Das Wohlbefinden der Kulturschaffenden während der Covid-19-Pandemie
Die allgemeine Lebenszufriedenheit stellt ein wichtiger Indikator für das Wohlbefinden der Gesellschaft dar. Dr. Marc Höglinger und Sarah Heiniger vom Winterthurer Institut für Gesundheitsökonomie (WIG) der ZHAW haben ausgewertet, wie sich diese aufgrund der Massnahmen zur Bewältigung der Covid-19-Pandemie verändert hat.

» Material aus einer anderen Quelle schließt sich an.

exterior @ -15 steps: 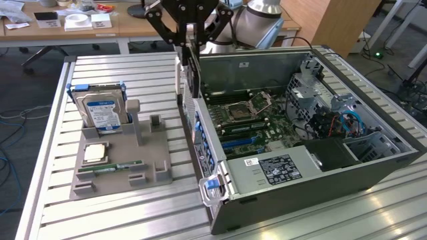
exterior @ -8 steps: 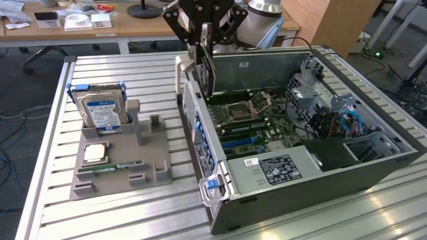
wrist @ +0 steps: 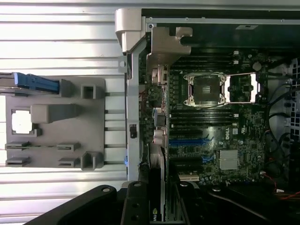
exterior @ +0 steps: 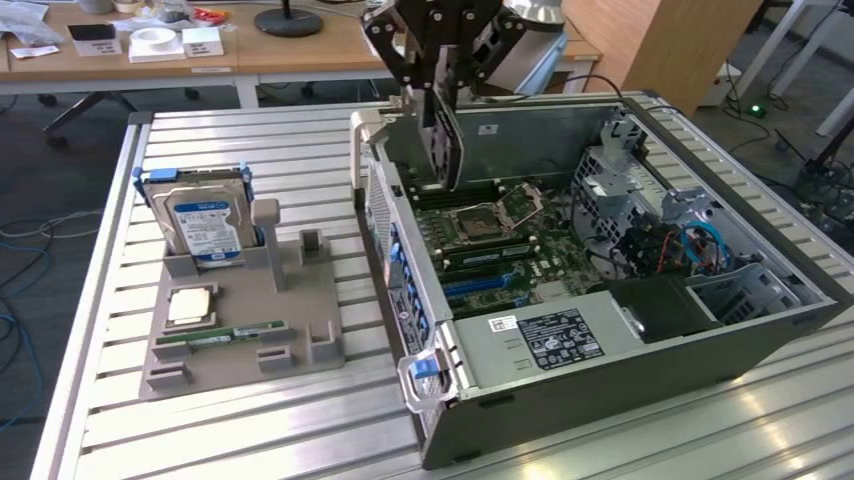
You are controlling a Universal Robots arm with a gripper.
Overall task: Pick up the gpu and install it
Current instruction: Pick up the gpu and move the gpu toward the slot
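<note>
Gripper point(exterior: 442, 82) clenched on the gpu point(exterior: 443, 140) — card hanging upright over the motherboard point(exterior: 514, 250) inside the open case point(exterior: 601, 385), long side vertical, lower edge pointing down — top edge hidden by fingers.

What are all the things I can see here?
gpu: one, black, upright over the open computer case, held by the pincer.
computer case: one, grey, open, on the table.
motherboard: one, green, inside the case.
holder: one, grey, on the exterior view's left of the case.
hard drive: one, silver with a blue-white label, standing in the holder.
chip: one, square, pale, flat on the holder.
memory stick: one, green, lying on the holder.
table: one, silver, slatted.
pincer: one, black, shut on the gpu.
</note>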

Mit uns sprechen sie in einem Interview über ihre Erkenntnisse in Bezug auf Kulturschaffende und Eventveranstaltende.
Wie hat sich die Covid-Krise generell auf die Lebenszufriedenheit der Personen ausgewirkt, die in der Kultur- und Eventbranche tätig sind?
Dr. Marc Höglinger (MH) und Sarah Heiniger (SH): Beschäftigte aus der Kultur- und Eventbranche wurden von der Corona-Krise speziell gravierend getroffen. Mit dem Verbot von öffentlichen Veranstaltungen ist ihnen in manchen Fällen schlagartig die wirtschaftliche Existenzgrundlage entzogen worden. Erschwerend wirkt sich aus, dass viele Kulturschaffende selbständig erwerbstätig sind und das unternehmerische Risiko voll tragen. Die Daten unseres Covid-19 Social Monitors zeigen denn auch, dass die Lebenszufriedenheit von Personen, die im Gastgewerbe, in der Kultur und im Sportbereich arbeiten, im Lockdown besonders stark beeinträchtigt wurde. Die durchschnittliche Lebenszufriedenheit auf einer Skala von 0 (gar nicht zufrieden) bis 10 (vollumfänglich zufrieden) dieser Personen sank im Lockdown auf 7.4 von 10 Punkten. Bei den anderen befragten Erwerbstätigen sank sie während dem Lockdown nur minim und lag durchwegs bei rund 8 Punkten. Mit den Lockerungen der Massnahmen stieg die Lebenszufriedenheit der Kulturschaffenden wieder an und lag im Juni und Juli ebenfalls wieder bei rund 8 Punkten.
Was sind zentrale Faktoren, welche die Zufriedenheit resp. Unzufriedenheit im Leben von Kulturschaffenden und Eventveranstaltern beeinflussen?
MH und SH: Wichtig für die Lebenszufriedenheit von Kulturschaffenden sind, wie bei allen Menschen, einerseits materielle bzw. finanzielle Grundvoraussetzungen, eine gewisse Planbarkeit, Erfüllung im Beruf und im privaten Leben. Mit der Corona-Krise sind die mittel- und langfristigen Pläne für Beschäftigte in diesem Bereich teilweise völlig auf den Kopf gestellt worden. Einige Kulturschaffende dürften an einen Punkt gelangt sein, an dem sie ihre Lebensplanung fundamental in Frage stellten. Die Corona-Krise wurde so auch zur individuellen Krise.
Welche Erkenntnisse aus dem Projekt überraschen und warum?
MH und SH: Der Lockdown hat für alle massive Einschränkungen bezüglich sozialer Aktivitäten gebracht. Entgegen den ursprünglichen Befürchtungen hatte der Lockdown aber nicht so gravierende Auswirkungen auf die psychische Befindlichkeit und das Wohlbefinden der breiten Bevölkerung. Und immerhin 9% der Befragten sagen, die Lebensqualität im Lockdown sei höher gewesen als vorher. Nach wenigen Wochen ist die durchschnittliche Lebenszufriedenheit und die psychische Belastung wieder auf das Niveau von vor der Coronakrise zurückgekehrt. Das hat auch damit zu tun, dass der Lockdown relativ rasch gelockert wurde und die Massnahmen am Ende nicht so einschränkend waren, wie befürchtet.
Was sind Prognosen in Bezug auf das generelle Wohlbefinden resp. die Lebenszufriedenheit von Kulturschaffenden und Eventveranstalter?
MH und SH: Prognosen sind vor dem Hintergrund der unsicheren Entwicklungen der Corona-Pandemie schwierig. Eine Besserung ist nicht so schnell in Sicht, da immer noch grosse Ungewissheit herrscht, ob und wie Kulturveranstaltungen in naher Zukunft durchgeführt werden können. Entsprechend dürfte für einen beträchtlichen Teil der Kulturschaffenden die Normalität leider noch länger auf sich warten lassen.
Das ZKM-Team bedankt sich herzlich für das Interview!